Once you reach the Dave Ramsey Baby Steps four, you will have a substantial emergency fund and no payments on your debts except your house. Now Dave Ramsey’s Total Money Makeover says that you should invest 15% into Roth IRAs and pre-tax retirement investments. Remember no more or no less than 15%! Dave Ramsey has other plans for your money as well as he leads you to financial peace.

What Should You Invest Your Money In?

So, now that you know how much money you should be saving every month from your paycheck, then the ultimate question becomes where to put it? This is a problem that many people dwell on. Should you invest in individual stocks, bonds, mutual funds, or your company’s 401k? What about Roth IRAs?

If you stick strictly to the Dave Ramsey method that he outlines in The Total Money Makeover, he recommends buying good growth stock mutual funds to help you build your nest egg for retirement. You should have a well-diversified portfolio of stock mutual funds that include international stocks, mid-cap, small-cap, and large-cap or capitalization companies. For most people, using a Roth IRA is one of the best tax advantages that you can find.

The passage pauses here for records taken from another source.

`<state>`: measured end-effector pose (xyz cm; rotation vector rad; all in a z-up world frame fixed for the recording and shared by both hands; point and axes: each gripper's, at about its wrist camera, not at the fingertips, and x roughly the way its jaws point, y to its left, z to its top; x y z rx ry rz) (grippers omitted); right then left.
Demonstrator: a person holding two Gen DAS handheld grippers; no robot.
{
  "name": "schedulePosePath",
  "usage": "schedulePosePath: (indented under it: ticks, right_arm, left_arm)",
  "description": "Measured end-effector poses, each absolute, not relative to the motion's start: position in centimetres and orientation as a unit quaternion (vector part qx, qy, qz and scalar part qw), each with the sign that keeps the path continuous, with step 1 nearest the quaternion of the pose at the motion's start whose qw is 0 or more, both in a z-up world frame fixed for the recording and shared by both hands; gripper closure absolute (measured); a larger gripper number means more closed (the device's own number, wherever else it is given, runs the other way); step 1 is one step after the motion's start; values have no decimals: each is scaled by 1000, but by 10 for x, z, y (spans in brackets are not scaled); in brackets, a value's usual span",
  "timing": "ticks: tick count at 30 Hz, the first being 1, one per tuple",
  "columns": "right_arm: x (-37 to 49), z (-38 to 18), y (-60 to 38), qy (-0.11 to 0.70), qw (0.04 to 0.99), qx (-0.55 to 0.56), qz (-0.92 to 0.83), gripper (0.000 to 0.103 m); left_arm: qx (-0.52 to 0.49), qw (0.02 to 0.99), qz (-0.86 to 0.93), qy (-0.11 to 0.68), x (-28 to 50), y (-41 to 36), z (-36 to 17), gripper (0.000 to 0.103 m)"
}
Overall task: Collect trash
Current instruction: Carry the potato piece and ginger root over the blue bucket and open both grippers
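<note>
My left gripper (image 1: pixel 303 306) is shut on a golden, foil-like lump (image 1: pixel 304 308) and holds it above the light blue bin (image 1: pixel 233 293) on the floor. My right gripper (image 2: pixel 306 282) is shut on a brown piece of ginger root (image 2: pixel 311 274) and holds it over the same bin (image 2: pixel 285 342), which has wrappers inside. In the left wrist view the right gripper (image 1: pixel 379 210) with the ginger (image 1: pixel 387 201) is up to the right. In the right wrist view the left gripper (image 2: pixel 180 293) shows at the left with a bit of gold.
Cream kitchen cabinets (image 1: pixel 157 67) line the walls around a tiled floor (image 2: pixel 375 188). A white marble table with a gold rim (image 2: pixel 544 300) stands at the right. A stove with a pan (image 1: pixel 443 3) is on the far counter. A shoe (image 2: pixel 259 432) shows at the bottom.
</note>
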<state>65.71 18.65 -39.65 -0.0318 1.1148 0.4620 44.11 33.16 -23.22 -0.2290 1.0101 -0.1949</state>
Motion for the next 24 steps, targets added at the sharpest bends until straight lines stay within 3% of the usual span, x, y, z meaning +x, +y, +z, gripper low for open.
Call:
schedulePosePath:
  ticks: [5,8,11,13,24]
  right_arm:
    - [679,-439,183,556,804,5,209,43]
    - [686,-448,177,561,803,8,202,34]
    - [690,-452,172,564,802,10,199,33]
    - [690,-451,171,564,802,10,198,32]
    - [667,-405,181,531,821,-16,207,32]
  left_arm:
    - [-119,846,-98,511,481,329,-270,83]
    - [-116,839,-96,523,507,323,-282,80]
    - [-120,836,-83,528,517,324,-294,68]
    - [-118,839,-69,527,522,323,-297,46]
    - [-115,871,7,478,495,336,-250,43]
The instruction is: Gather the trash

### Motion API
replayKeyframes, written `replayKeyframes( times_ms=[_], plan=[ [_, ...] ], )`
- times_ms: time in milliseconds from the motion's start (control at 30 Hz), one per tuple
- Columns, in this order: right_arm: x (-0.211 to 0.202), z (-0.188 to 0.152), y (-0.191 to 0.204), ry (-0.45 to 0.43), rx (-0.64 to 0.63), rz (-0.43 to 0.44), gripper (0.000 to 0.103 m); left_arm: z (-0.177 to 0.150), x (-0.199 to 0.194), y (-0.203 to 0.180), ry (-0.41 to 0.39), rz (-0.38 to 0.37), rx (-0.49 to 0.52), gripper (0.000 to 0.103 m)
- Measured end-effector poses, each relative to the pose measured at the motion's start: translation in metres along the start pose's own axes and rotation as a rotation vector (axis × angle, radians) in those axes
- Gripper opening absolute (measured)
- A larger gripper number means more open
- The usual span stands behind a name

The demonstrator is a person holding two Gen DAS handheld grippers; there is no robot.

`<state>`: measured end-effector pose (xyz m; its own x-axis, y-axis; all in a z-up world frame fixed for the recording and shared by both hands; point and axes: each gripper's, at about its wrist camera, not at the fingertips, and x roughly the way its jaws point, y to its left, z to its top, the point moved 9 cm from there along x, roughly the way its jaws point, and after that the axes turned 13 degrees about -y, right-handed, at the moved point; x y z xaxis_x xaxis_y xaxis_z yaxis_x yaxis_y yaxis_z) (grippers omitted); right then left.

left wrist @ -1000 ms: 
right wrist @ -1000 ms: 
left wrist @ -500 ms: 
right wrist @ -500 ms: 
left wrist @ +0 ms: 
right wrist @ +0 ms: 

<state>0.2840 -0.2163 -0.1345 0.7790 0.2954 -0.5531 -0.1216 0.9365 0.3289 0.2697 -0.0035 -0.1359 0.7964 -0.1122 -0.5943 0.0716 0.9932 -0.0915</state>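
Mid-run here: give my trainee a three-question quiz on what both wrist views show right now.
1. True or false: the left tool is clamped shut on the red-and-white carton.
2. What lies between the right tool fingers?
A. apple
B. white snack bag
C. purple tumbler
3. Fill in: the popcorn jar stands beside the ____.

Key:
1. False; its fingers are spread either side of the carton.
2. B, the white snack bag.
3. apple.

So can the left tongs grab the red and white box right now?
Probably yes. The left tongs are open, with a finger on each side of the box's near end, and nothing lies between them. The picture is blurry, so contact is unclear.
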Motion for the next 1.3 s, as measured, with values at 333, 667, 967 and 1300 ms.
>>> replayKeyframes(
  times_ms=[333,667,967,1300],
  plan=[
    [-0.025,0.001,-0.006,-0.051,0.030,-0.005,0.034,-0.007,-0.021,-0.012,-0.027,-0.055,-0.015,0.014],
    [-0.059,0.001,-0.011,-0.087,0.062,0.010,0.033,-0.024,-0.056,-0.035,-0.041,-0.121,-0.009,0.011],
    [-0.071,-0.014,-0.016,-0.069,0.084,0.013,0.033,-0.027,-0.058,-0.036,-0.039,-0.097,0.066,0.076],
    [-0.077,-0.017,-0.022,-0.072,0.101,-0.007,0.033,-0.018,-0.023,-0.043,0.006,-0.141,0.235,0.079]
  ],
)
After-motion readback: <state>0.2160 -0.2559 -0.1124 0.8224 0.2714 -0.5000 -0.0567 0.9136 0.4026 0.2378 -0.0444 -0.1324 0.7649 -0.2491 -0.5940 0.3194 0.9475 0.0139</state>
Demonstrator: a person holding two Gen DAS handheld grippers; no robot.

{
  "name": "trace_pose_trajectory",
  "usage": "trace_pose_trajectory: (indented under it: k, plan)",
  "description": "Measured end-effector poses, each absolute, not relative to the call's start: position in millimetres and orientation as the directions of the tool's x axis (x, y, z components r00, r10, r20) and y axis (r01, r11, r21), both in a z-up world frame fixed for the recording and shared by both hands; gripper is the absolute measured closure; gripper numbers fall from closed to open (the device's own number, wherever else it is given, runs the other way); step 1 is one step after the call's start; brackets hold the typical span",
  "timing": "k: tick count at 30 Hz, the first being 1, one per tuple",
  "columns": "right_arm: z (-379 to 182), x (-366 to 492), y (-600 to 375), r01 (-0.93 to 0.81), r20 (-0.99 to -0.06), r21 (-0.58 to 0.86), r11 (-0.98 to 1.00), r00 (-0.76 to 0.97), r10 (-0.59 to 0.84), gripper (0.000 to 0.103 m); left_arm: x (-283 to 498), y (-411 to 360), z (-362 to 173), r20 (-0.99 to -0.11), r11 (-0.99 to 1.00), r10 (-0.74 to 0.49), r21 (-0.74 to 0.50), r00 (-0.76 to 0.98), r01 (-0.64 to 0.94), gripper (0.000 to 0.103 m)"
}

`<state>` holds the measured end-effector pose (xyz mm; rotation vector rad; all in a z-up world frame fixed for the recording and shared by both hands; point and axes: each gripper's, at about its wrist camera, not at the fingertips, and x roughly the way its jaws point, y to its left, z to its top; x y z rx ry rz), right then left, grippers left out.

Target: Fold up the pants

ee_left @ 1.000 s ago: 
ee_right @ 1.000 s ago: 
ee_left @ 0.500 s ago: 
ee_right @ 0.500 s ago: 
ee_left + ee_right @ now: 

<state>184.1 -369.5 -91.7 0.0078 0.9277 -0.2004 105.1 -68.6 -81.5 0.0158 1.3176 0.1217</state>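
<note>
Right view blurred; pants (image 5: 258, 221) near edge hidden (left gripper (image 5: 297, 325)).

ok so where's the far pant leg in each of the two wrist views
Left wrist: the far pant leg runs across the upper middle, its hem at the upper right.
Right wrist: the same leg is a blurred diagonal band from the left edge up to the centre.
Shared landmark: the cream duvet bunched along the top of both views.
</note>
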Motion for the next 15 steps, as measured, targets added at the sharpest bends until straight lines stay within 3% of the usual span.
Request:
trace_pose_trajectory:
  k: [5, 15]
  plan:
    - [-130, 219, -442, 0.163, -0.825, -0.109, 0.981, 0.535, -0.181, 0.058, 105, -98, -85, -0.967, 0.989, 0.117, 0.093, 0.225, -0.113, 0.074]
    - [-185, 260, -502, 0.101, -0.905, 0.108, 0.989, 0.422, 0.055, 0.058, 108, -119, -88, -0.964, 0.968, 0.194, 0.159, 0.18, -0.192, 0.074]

By using after-tax dollars in a Roth IRA, you can withdraw your investment and its earnings tax-free in retirement. Another investment that you should use first is a 401k if your company matches your contributions. Many employers match the first 3% of the investment that you make in a 401k. Not taking them up on that offer is essentially throwing away a 100% rate of return.

There is actually a rhyme to the reasoning as to where the 15% comes in. Be sure to check out my full details of where the 15% actually comes from in my review of Baby Step 4 and investing 15%.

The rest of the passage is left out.